Note 1 - Basis of Presentation
- ------------------------------

The accompanying unaudited condensed consolidated financial statements have been
prepared in accordance with the instructions to Form 10-Q and, in the opinion of
the management of the Company, include all adjustments, which are of a normal
recurring nature, necessary for a fair presentation of financial position and
the results of operations and cash flows for the periods presented.  However,
the financial statements do not include all information and footnotes required
for a presentation in accordance with generally accepted accounting principles.
These condensed consolidated financial statements should be read in conjunction
with the consolidated financial statements and the notes thereto included or
incorporated by reference in the Company's 1997 Annual Report on Form 10-K.  The
results of operations for the interim periods are not necessarily indicative of
the results of operations to be expected for the full year.


Note 2 - Inventory Valuation
- ----------------------------

An actual valuation of inventory under the LIFO method can be made only at the
end of each fiscal year based on the inventory levels and costs at that time.
Accordingly, interim LIFO calculations are based on management's estimates of
expected year-end inventory levels and costs.

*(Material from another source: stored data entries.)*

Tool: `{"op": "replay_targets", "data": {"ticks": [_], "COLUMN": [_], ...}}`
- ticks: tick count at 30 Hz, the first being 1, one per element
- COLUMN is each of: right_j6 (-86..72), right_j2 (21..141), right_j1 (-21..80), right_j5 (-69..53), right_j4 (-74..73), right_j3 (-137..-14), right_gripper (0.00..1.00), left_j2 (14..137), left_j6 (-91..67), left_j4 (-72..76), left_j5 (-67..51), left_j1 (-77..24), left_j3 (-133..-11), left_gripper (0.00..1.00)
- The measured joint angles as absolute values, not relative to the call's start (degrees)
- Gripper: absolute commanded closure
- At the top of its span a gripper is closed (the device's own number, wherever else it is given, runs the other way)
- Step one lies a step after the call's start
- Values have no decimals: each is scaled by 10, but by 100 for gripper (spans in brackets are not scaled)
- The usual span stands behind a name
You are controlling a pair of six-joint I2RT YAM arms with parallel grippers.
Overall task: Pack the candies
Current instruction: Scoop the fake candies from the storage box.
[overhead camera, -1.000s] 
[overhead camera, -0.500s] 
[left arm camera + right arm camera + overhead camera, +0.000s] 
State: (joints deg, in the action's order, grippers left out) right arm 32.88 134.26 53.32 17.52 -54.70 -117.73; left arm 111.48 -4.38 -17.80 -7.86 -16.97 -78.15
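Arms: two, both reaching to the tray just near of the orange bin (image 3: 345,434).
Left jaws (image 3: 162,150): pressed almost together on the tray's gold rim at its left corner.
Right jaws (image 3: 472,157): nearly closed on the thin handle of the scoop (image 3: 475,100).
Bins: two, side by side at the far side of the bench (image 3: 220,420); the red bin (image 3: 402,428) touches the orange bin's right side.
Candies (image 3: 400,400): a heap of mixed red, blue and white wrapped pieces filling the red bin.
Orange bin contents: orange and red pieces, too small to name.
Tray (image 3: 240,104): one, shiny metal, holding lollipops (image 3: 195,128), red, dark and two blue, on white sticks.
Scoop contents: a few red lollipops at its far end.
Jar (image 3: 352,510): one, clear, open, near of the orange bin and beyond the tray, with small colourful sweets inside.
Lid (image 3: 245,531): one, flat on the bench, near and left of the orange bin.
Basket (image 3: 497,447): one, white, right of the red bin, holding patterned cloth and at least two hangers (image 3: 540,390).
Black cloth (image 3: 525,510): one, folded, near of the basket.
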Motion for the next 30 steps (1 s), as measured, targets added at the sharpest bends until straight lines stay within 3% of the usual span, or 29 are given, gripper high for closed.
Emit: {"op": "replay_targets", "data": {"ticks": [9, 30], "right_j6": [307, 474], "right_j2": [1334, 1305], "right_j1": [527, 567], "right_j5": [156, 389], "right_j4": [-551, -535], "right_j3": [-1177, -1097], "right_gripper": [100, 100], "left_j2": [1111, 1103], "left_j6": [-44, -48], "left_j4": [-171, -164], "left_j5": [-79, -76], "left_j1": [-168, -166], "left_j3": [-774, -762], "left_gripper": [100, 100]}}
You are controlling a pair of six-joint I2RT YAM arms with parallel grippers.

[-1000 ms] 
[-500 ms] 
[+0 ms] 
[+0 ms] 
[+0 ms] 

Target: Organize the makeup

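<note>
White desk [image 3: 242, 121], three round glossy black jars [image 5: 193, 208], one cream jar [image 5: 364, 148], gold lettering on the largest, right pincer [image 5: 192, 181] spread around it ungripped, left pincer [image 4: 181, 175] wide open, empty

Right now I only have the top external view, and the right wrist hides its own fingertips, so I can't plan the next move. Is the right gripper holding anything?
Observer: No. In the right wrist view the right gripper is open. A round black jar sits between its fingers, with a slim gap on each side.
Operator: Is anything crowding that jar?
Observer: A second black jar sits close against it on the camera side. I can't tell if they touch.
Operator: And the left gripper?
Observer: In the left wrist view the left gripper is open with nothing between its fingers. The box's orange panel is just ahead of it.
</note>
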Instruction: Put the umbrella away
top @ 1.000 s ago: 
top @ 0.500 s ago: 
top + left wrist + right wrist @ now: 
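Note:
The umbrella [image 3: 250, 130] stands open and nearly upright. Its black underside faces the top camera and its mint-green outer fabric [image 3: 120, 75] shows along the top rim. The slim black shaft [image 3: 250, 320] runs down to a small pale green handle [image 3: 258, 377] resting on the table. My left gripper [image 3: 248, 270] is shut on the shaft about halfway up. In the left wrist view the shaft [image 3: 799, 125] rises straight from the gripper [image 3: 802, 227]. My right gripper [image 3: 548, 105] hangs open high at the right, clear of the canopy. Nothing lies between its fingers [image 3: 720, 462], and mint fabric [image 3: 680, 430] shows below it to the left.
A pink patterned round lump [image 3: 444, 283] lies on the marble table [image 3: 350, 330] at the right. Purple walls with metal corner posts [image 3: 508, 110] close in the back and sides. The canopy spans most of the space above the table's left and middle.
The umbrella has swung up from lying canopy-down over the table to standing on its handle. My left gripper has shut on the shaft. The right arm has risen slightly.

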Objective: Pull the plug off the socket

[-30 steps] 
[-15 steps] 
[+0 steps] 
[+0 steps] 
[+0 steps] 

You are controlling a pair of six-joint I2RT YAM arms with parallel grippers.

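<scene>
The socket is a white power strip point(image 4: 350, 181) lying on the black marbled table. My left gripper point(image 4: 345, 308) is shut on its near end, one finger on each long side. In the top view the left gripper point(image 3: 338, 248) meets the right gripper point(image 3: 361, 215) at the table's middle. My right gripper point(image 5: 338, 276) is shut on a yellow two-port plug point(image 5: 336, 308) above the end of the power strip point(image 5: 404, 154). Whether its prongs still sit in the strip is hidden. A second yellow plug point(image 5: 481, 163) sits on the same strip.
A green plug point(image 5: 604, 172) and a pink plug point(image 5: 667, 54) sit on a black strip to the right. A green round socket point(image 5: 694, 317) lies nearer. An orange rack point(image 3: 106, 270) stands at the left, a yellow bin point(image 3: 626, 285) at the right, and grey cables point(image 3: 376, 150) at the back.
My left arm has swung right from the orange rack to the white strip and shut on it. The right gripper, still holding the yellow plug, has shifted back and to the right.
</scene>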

Note 3 - Acquisition of Business
- --------------------------------

In April 1998, the Company completed its acquisition of the Medical Devices
Division ("MDD") of The BOC Group, for approximately $452,000 in cash, subject
to certain post-closing adjustments.  The acquisition was recorded under the
purchase method of accounting and, accordingly, MDD's results of operations for
the post-acquisition period have been included in the accompanying consolidated
financial statements.  The Company recorded approximately $360,000 in goodwill,
reflecting the allocation of the purchase price to assets acquired and
liabilities assumed based on estimated fair values.  In connection with this
acquisition, certain research and development projects acquired were determined
not to have reached technological feasibility.  Accordingly, a charge of $30,000
for purchased in-process research and development was included in the third
quarter results.  The Company's results for the current quarter also included
approximately $15,000 in charges associated with the integration of this
business.

                                       6
<PAGE>
 
Note 4 - Restructuring and Other Charges
- ----------------------------------------

During the third quarter of fiscal year 1998, the Company recorded special
charges of $90,945 primarily associated with the restructuring of certain
manufacturing operations and the write-down of impaired assets.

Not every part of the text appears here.